What the exercise asks.
Up to and including the line with "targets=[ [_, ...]", please reproduce the lines below exactly, beginning with the first.

*** Opening of Collected material ***

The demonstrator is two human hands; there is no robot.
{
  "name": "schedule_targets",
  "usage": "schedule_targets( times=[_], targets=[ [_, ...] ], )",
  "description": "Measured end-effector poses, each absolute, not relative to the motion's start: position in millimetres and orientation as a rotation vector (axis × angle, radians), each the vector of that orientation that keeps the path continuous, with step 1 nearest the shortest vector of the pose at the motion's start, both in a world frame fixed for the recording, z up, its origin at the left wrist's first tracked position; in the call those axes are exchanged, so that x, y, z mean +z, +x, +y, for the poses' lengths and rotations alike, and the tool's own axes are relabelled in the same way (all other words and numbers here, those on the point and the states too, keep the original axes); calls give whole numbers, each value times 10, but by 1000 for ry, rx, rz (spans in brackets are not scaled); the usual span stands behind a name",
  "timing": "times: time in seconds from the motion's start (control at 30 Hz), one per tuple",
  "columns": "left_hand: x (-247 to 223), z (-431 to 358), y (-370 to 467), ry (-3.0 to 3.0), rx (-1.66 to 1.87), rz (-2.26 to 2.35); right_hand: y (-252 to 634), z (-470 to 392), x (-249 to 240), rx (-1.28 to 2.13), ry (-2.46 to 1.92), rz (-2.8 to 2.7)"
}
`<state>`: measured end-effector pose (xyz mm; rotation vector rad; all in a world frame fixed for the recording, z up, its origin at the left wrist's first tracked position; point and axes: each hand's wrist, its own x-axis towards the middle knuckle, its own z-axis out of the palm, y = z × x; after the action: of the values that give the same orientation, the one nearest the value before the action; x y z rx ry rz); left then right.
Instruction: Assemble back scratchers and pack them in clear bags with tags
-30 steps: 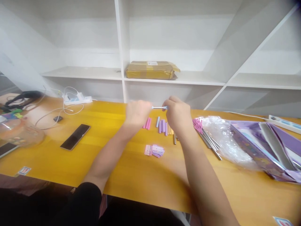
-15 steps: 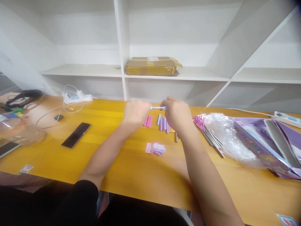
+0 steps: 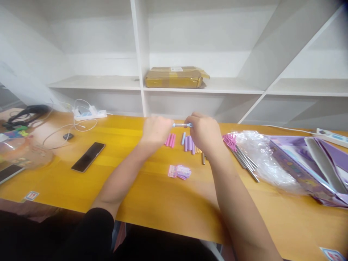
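Between my two closed hands runs a thin metal rod (image 3: 180, 125) with light blue ends, held level above the back of the table. My left hand (image 3: 157, 131) wraps round its left end, and my right hand (image 3: 204, 129) grips the right end. The fingers cover most of both ends. Below lie pink tubes (image 3: 170, 140), a light blue tube (image 3: 183, 138) and purple tubes (image 3: 189, 144). Yellow pieces (image 3: 198, 149) and a short metal tube (image 3: 203, 158) are partly hidden by my right hand. Small pink and purple cards (image 3: 179, 172) rest nearer to me.
On the right are pink pieces with metal tubes (image 3: 246, 162), clear plastic wrap (image 3: 272, 163) and an open purple box (image 3: 288, 159). A phone (image 3: 88, 156), cables and a power strip (image 3: 90, 114) lie left. A taped carton (image 3: 176, 77) sits on the white shelf behind.
Almost nothing differs. Both hands keep their hold on the rod, and the view has shifted very slightly.
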<state>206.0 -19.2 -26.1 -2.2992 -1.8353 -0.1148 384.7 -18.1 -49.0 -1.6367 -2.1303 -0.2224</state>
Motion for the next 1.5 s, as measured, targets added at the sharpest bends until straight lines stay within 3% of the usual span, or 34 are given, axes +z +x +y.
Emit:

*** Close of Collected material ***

Result of this exercise.
The demonstrator is two human hands; there is no robot.
{
  "name": "schedule_targets",
  "usage": "schedule_targets( times=[_], targets=[ [_, ...] ], )",

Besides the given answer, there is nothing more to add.